### GIVEN INFORMATION:
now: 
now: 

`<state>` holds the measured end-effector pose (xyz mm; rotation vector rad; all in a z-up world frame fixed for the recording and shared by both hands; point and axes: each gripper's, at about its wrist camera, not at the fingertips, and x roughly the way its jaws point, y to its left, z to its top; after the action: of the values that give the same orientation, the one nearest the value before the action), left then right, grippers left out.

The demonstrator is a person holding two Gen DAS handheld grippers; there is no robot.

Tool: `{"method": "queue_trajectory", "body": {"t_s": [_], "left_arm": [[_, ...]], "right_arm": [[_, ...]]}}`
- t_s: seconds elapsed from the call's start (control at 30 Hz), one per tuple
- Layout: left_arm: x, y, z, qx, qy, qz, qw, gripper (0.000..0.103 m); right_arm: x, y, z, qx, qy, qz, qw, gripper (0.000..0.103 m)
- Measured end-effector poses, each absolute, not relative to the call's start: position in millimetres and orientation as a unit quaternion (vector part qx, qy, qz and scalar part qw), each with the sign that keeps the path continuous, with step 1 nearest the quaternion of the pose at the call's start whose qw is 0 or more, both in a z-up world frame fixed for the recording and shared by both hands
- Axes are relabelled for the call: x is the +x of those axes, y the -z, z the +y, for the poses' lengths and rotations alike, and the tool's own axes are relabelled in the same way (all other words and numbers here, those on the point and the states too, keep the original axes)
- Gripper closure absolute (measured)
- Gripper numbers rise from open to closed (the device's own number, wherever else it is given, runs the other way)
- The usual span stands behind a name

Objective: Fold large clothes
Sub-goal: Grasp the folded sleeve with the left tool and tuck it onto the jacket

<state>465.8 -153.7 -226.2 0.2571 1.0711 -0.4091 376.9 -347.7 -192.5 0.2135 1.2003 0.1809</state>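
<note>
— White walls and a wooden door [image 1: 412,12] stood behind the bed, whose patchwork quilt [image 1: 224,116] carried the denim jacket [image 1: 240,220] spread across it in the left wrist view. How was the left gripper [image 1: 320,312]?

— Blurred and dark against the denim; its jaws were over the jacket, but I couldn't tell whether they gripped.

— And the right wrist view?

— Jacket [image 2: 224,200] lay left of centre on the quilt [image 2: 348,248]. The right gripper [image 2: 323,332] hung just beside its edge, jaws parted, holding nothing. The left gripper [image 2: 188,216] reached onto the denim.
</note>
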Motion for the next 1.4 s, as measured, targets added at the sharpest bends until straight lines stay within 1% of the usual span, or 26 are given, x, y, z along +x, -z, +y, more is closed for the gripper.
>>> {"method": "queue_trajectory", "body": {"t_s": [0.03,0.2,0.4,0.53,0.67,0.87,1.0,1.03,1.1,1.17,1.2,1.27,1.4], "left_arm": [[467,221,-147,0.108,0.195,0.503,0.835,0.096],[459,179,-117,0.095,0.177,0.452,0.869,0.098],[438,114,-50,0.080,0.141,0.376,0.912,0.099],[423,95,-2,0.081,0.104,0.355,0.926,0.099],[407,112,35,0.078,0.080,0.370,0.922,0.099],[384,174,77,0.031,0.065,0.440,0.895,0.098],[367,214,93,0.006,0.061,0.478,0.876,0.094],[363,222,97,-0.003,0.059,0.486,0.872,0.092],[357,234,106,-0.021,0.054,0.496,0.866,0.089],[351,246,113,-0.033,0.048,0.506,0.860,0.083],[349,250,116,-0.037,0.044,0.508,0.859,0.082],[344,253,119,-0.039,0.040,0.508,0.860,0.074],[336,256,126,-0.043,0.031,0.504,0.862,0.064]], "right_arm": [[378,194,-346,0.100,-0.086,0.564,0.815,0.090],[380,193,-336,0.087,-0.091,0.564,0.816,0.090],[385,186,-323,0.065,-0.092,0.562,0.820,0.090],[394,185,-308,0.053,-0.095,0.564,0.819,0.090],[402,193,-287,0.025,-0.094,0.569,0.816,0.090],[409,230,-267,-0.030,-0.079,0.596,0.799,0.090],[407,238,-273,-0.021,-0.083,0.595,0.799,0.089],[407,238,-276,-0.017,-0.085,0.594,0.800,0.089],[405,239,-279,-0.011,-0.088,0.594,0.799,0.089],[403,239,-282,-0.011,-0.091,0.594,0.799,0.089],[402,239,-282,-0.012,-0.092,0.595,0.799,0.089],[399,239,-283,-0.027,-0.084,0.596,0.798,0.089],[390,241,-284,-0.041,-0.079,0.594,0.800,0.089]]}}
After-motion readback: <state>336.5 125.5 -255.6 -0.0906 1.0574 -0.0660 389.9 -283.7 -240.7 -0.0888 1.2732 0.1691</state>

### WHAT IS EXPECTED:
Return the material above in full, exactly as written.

### TASK ANSWER:
now: 
now: 

`<state>` holds the measured end-effector pose (xyz mm; rotation vector rad; all in a z-up world frame fixed for the recording and shared by both hands; point and axes: each gripper's, at about its wrist camera, not at the fingertips, and x roughly the way its jaws point, y to its left, z to its top; after the action: of the values that give the same orientation, the one nearest the value before the action), left then right, grippers left out.

The demonstrator is a person holding two Gen DAS handheld grippers; there is no robot.

Tool: `{"method": "queue_trajectory", "body": {"t_s": [_], "left_arm": [[_, ...]], "right_arm": [[_, ...]]}}`
- t_s: seconds elapsed from the call's start (control at 30 Hz), one per tuple
- Layout: left_arm: x, y, z, qx, qy, qz, qw, gripper (0.000..0.103 m); right_arm: x, y, z, qx, qy, qz, qw, gripper (0.000..0.103 m)
- Measured end-effector poses, each absolute, not relative to the call's start: position in millimetres and orientation as a unit quaternion (vector part qx, qy, qz and scalar part qw), each with the sign that keeps the path continuous, with step 1 nearest the quaternion of the pose at the call's start whose qw is 0 or more, both in a z-up world frame fixed for the recording and shared by both hands
- Axes are relabelled for the call: x is the +x of those axes, y the -z, z the +y, for the poses' lengths and rotations alike, and the tool's own axes are relabelled in the same way (all other words and numbers here, those on the point and the states too, keep the original axes)
- Gripper closure absolute (measured)
- Gripper numbers rise from open to closed (the device's own number, wherever else it is given, runs the other way)
- The usual span stands behind a name

Objective: Fold large clothes
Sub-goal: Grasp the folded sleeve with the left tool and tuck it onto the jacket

<state>465.8 -153.7 -226.2 0.2571 1.0711 -0.4091 376.9 -347.7 -192.5 0.2135 1.2003 0.1809</state>
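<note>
— White walls and a wooden door [image 1: 412,12] stood behind the bed, whose patchwork quilt [image 1: 224,116] carried the denim jacket [image 1: 240,220] spread across it in the left wrist view. How was the left gripper [image 1: 320,312]?

— Blurred and dark against the denim; its jaws were over the jacket, but I couldn't tell whether they gripped.

— And the right wrist view?

— Jacket [image 2: 224,200] lay left of centre on the quilt [image 2: 348,248]. The right gripper [image 2: 323,332] hung just beside its edge, jaws parted, holding nothing. The left gripper [image 2: 188,216] reached onto the denim.
</note>
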Motion for the next 1.4 s, as measured, targets added at the sharpest bends until straight lines stay within 1% of the usual span, or 26 are given, x, y, z along +x, -z, +y, more is closed for the gripper.
>>> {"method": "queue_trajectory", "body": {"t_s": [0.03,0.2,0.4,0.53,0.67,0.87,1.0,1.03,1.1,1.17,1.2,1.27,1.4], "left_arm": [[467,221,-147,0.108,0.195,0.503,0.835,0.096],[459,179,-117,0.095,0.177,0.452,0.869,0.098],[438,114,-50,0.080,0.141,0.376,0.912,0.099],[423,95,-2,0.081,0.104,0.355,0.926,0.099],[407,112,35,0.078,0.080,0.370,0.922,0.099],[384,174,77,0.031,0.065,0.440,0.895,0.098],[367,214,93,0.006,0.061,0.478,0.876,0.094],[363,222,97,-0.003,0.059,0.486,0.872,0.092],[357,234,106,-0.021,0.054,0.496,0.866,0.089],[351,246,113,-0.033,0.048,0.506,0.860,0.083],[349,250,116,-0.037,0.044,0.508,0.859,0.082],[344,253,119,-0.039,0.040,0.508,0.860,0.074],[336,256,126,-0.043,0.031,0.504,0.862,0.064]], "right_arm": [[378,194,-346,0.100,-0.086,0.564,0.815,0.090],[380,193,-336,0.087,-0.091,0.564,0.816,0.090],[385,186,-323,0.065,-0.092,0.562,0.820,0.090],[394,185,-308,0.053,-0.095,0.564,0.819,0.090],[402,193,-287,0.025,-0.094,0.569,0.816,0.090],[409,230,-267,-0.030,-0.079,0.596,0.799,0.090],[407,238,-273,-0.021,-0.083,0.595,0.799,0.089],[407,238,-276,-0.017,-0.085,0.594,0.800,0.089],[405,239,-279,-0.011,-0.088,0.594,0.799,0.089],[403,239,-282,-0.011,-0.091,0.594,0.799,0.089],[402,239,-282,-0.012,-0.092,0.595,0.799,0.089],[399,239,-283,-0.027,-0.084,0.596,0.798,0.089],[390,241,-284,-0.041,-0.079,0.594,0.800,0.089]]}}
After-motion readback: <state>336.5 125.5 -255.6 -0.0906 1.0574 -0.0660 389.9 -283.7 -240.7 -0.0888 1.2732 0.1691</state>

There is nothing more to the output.